To exand on this further: These intrinsics could have additional validation logic checking that the extended type is actually larger than the source type. If XLEN were smaller than the width of imm, the existing code would just silently fail, while the intrinsic function could instead notify the implementor that it can't sign or zero extend to a smaller type than it started with. The exact opposite goes for a possible truncate function that would raise an error if the truncated length is larger than the input value.

Answer 2 · 2022-09-30T01:21:37.000Z

Alright, quick update: I'm currently rewriting the RV32I ISA to give you a demonstration of what the language would look like with all of my new proposals applied. I must say that these functions are invaluable for the readability of the code. So here's a proper proposal instead of the rough idea above.

5 new functions:

signed<width> sign_extend(unsigned int width, signed<?> value) (only applicable to signed values)
bits<width> zero_extend(unsigned int width, bits<?> value) (if value is signed or unsigned, the return type is as well)
bits<width> truncate(unsigned int width, bits<?> value) (return value is always untyped)
signed<width> truncate_s(unsigned int width, bits<?> value) (identical to (signed)truncate(width, value))
unsigned<width> truncate_u(unsigned int width, bits<?> value) (identical to (unsigned)truncate(width, value))

All of the width parameters must be constant expressions. The extend functions will report an error if the requested width is smaller than that of the input value, the truncate functions if it is larger.

The only annoyance is the constantly repeating XLEN parameter (which is also present with the old casts). As a remedy I would suggest a [[default_truncate_width]] attribute that can be applied to the XLEN parameter declaration. If that is the case, the first parameter to truncate can be omitted and the annotated parameter will be used instead.

Answer 3 · 2022-09-30T06:00:00.000Z

I'm strictly against the introduction of intrinsics for several reasons:

it bloats the language
the C-style casting fulfills the needs
CoreDSL1 had such constructs and we decided to throw them away and stick to the C-style casting to have as litte deviations as possible

Answer 4 · 2022-10-04T15:54:15.000Z

Thoughts:

Making the nature of the casts explicit does add some clarity to the CoreDSL description, but also means extra work for the user.
In the current system, only the source type determines whether a sign- or zero-extension is performed, which composes well with the implicit casts to a larger target type capable of representing all possible values of the source type. Are implicit casts still allowed in your proposal?
Also, wouldn't you have to prohibit extensions of bit vectors, in favor of concatenation with a constant?
I don't like the [[default_truncate_width]] attribute, because it controls the language/intrinsic semantics rather than the ISA.
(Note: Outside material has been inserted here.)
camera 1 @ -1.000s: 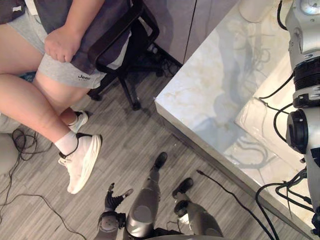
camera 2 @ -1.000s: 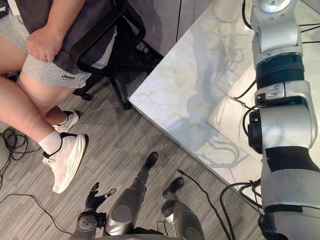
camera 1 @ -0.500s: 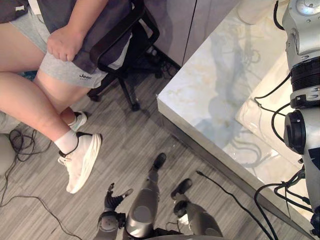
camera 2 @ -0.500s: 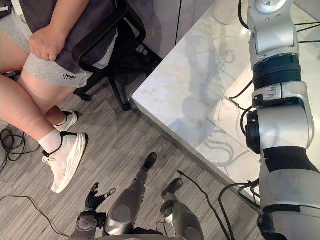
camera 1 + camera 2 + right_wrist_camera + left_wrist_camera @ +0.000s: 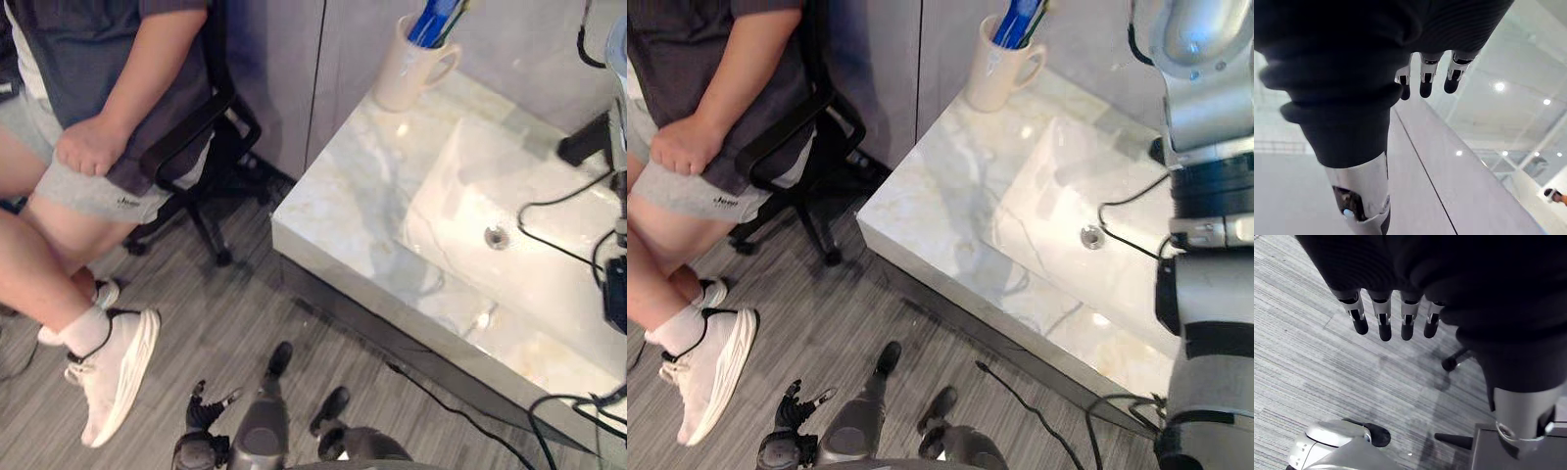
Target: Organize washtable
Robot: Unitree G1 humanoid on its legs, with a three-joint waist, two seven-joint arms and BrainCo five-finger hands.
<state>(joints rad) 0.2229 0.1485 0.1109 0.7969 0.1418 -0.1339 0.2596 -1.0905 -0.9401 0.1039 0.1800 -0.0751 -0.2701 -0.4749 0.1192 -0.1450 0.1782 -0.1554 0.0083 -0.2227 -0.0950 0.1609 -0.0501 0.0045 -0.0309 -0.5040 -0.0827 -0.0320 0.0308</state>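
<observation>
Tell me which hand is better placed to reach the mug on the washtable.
Probably the right. The right hand, open, is on the arm raised over the washtable, where the mug stands at the back corner. The left hand hangs open low over the floor.

The washtable (image 5: 333, 206) stands ahead and right of the left hand (image 5: 203, 409), with the mug (image 5: 397, 73) on its far corner, beyond the sink (image 5: 529, 245). A person (image 5: 98, 59) on a chair (image 5: 196, 127) sits ahead and left of that hand.
</observation>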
Answer 5 · 2022-10-04T16:00:00.000Z

PS: The C-style cast syntax is not great. Personally, I'm annoyed that we often need multiple layers of parentheses.

((T<n>) (expr))

Maybe we should've gone for

T<n>(expr)

instead.

Answer 6 · 2022-10-04T16:15:08.000Z

Are implicit casts still allowed in your proposal?

Yes, none of the existing semantics would be changed, there would just be additional functions to make the operations more explicit and provide additional static validation. These would be entirely optional, so as an implementor you could choose to simply not use them. Ideally, these constructs would be treated as syntactic sugar and eliminated in the fontend, so backends would just see a regular cast (or rather, an even more generic bit swizzle).
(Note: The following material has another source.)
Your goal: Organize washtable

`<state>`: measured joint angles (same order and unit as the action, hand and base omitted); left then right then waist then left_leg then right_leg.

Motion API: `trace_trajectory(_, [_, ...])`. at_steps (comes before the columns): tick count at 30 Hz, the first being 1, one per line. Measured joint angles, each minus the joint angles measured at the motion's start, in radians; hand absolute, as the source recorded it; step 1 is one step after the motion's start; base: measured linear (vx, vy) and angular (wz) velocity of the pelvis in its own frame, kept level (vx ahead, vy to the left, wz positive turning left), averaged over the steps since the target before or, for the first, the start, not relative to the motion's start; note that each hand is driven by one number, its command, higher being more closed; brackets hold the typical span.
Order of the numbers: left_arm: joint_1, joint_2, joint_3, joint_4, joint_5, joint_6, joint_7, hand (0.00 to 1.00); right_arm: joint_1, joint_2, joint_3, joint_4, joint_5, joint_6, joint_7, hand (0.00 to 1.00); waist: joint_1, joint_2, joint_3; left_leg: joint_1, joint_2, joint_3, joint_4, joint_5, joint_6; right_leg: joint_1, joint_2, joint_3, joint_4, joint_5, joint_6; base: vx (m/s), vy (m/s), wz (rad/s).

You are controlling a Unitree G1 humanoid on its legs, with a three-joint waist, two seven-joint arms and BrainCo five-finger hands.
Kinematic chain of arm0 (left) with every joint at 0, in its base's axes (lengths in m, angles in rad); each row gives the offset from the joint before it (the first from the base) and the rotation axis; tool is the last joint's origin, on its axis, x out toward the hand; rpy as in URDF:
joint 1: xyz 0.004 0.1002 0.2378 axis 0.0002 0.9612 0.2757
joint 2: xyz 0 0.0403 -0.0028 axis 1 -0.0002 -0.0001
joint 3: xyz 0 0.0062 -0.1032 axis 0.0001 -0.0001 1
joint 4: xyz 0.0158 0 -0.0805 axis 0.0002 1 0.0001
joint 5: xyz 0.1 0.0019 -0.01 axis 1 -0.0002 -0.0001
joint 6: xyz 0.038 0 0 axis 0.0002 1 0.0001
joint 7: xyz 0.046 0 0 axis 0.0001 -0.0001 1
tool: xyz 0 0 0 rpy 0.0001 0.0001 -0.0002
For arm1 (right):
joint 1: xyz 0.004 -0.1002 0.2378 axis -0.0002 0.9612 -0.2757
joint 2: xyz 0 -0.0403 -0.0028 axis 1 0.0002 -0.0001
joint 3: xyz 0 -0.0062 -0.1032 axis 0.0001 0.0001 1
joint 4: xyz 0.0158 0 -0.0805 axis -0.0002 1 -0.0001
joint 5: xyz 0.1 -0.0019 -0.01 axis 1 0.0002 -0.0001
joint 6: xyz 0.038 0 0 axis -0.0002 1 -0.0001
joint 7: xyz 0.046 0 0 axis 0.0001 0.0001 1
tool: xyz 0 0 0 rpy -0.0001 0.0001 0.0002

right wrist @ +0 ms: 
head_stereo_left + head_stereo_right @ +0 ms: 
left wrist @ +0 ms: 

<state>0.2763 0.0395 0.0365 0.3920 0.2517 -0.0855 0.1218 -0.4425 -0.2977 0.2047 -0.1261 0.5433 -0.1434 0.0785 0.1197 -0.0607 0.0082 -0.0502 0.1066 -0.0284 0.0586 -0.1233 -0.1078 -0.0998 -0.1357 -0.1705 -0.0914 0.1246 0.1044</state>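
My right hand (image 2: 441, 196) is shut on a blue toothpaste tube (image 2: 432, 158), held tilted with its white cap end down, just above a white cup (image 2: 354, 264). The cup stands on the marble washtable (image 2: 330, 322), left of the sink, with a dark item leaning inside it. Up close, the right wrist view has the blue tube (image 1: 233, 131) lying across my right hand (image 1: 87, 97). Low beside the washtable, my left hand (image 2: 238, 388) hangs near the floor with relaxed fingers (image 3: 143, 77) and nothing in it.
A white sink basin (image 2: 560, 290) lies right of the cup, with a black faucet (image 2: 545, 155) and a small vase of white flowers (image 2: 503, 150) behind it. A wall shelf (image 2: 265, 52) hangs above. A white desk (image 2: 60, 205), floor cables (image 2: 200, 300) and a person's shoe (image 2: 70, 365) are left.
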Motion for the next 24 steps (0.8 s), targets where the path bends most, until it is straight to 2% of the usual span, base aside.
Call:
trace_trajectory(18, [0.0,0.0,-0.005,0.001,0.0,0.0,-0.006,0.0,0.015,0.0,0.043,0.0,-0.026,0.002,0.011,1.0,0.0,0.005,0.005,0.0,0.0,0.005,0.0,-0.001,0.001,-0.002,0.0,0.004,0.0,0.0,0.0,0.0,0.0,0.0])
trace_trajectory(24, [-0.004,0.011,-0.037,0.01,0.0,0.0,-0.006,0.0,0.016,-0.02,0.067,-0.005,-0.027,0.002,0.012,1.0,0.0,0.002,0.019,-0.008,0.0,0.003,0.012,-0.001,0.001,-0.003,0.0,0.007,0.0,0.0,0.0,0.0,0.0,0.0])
Answer 7 · 2022-10-04T16:23:00.000Z

Also, wouldn't you have to prohibit extensions of bit vectors, in favor of concatenation with a constant?
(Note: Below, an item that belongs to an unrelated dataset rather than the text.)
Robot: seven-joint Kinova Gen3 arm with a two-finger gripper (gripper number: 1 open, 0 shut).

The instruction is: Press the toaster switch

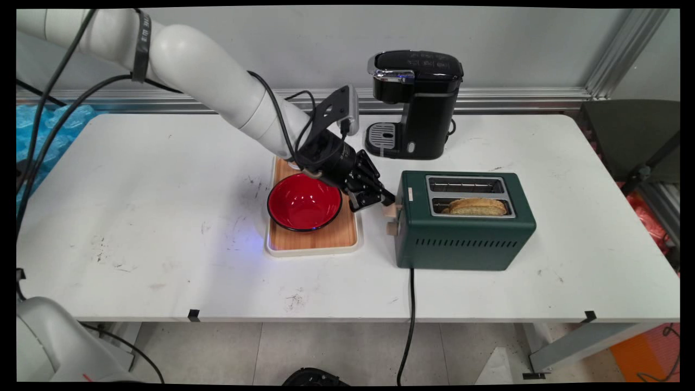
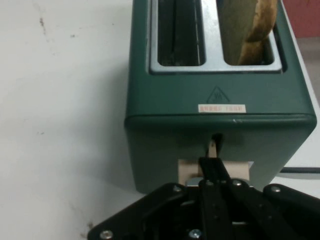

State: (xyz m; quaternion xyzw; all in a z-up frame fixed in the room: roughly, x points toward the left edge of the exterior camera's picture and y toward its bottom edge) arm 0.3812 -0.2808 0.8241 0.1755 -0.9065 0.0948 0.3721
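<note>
A dark green two-slot toaster (image 1: 461,239) stands at the table's right middle, with a slice of toasted bread (image 1: 478,206) in its near slot. My gripper (image 1: 386,200) is shut and rests its tips on the cream lever (image 1: 391,210) at the toaster's left end. In the hand view the joined fingertips (image 2: 214,150) lie on top of the lever (image 2: 187,169), against the slit in the toaster's (image 2: 170,130) end wall. The bread (image 2: 257,25) leans in the right slot and the left slot is empty. A second cream knob (image 1: 390,229) sits below the lever.
A red bowl (image 1: 304,202) sits on a wooden tray (image 1: 326,239) just left of the gripper, under the wrist. A black coffee machine (image 1: 418,103) stands behind the toaster by the wall. The toaster's black cord (image 1: 408,320) hangs over the table's front edge.
</note>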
Zero extension is a type-agnostic operation, so as described in the proposal, it can work on bit vectors. Sign extension on the other hand only makes sense on signed values and hence treats its operand as such. Whether we force the users to make this explicit by casting the operand to (signed), or whether we accept any bit vector and cast it internally is something we'd still need to decide on. The proposal as it stands only accepts signed values for sign_extend.